Ce qu’Alicia Amira ne fait pas. Elle va bien au-delà de ça, poussant les idéaux vers une limite qu’elle seule définit. Quant à ORLAN, elle montre, lors de ses performances, l’espace qui est créé lorsque l’identité féminine et normative n’existe pas, entre autres elle tend à explorer par le biais d’une technique normative un vide encore peu exploré ; ce vide se situe-t-il entre les genres (féminin et masculin) ou au-delà des genres ? On parle ici d’une chaîne potentielle indéfinie de transformation qui tenterait de combler la différence entre le genre et le corps.
Depuis ORLAN jusqu’à Alicia Amira, la modification du corps reste un enjeu important et les moyens pour y parvenir ne sont peut-être pas si différents.
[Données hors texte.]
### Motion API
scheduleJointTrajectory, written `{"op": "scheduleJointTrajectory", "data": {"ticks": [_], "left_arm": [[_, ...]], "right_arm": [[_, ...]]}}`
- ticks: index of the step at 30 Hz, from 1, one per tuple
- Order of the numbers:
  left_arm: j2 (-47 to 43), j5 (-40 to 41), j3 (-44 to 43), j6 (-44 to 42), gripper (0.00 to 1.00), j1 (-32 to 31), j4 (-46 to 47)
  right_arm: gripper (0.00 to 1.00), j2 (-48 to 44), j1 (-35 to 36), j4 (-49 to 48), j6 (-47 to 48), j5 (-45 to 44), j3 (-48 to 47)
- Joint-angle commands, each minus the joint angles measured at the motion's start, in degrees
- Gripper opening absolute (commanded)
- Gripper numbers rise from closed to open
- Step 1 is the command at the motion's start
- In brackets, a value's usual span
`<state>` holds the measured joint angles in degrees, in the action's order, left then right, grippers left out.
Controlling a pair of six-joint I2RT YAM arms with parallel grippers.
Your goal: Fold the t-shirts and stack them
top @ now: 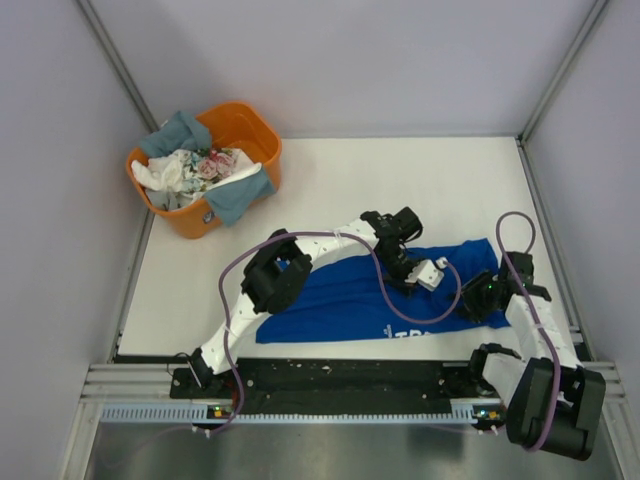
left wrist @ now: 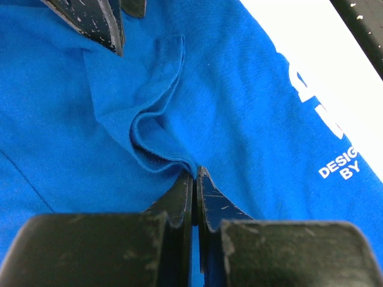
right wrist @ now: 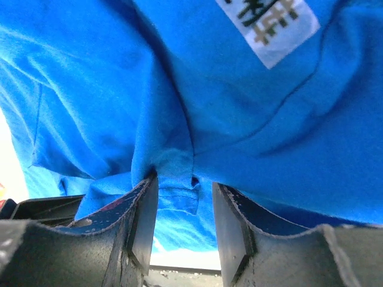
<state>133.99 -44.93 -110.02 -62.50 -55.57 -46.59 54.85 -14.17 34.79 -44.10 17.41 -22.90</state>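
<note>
- Grey walls all round, a white table (top: 400, 170) in the middle, and the orange tub (top: 250, 125) holds the waiting t-shirts in a heap: grey-blue (top: 185, 130), white (top: 165, 172), floral (top: 210, 162).
- The royal blue shirt (top: 330, 300) lies spread out well apart from the tub, on the side toward the arm bases, with its white lettering (left wrist: 341, 167) showing.
- Here's the left gripper (left wrist: 194, 174), the one nearer the tub, squeezed tight on a raised ridge of blue cloth. The fingers meet with only fabric between them.
- And the right gripper (right wrist: 182, 186), farther from the tub, sits at a moderate gap. A bunched hem lies between the fingers, against one of them with a sliver of space beside the other, so it looks not yet clamped. A printed label (right wrist: 269, 24) shows on the cloth beyond.
- My read: the fold is only beginning, with both arms taking hold at the end of the shirt farthest from the tub.
- To do it well, the right side should close fully on that hem before anything lifts. A one-sided pull would likely drag the whole shirt.
- Then raise both holds together, level, keeping the edge between them taut, and lay it down edge on edge.
- One worry: I can't tell whether the left pinch has one layer or two. A single layer would lift a wrinkle, not a fold.
</note>
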Motion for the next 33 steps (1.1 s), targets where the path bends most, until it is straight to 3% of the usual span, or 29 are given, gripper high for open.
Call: {"op": "scheduleJointTrajectory", "data": {"ticks": [1, 10, 13, 22, 33], "left_arm": [[-2.5, -1.3, -1.2, -0.3, 0.01, -0.2, -1.0], [-2.5, -0.6, -1.1, -0.3, 0.00, -0.2, -1.0], [-2.6, -0.3, -1.0, -0.3, 0.00, -0.2, -1.0], [-3.0, 1.6, -0.3, -1.9, 0.00, -0.2, -0.8], [-3.7, 1.3, 1.7, -4.6, 0.00, -0.4, -1.1]], "right_arm": [[0.39, 0.6, -0.7, -4.9, 0.0, 2.9, -0.7], [0.14, 2.9, -0.7, -5.4, 1.6, 1.9, -2.2], [0.01, 2.6, -0.7, -5.3, 1.7, 1.8, -2.6], [0.00, 1.6, -3.1, 5.6, 6.0, -5.1, -7.5], [0.00, 3.0, -10.3, 7.4, 4.5, -0.9, -6.8]]}}
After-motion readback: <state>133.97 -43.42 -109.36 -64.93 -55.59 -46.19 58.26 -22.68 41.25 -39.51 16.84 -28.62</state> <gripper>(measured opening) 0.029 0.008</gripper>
Néanmoins, les réseaux sociaux offrent des possibilités qui bien que s’inscrivant dans une continuité poussent celle-ci à l’extrême et nous verrons, dans ce mémoire, comment. Nous nous arrêterons pour cela sur une figure caractéristique, celle de la.e bimbo.
La figure de la bimbo est donc à interroger d’un point de vue artistique. Nous pouvons d’ailleurs retrouver la figure de la bimbo dans plusieurs projets d’artistes tels que Soto Sosa, Emma Stern ou bien encore comme nous l’avons déjà vu, Molly Soda.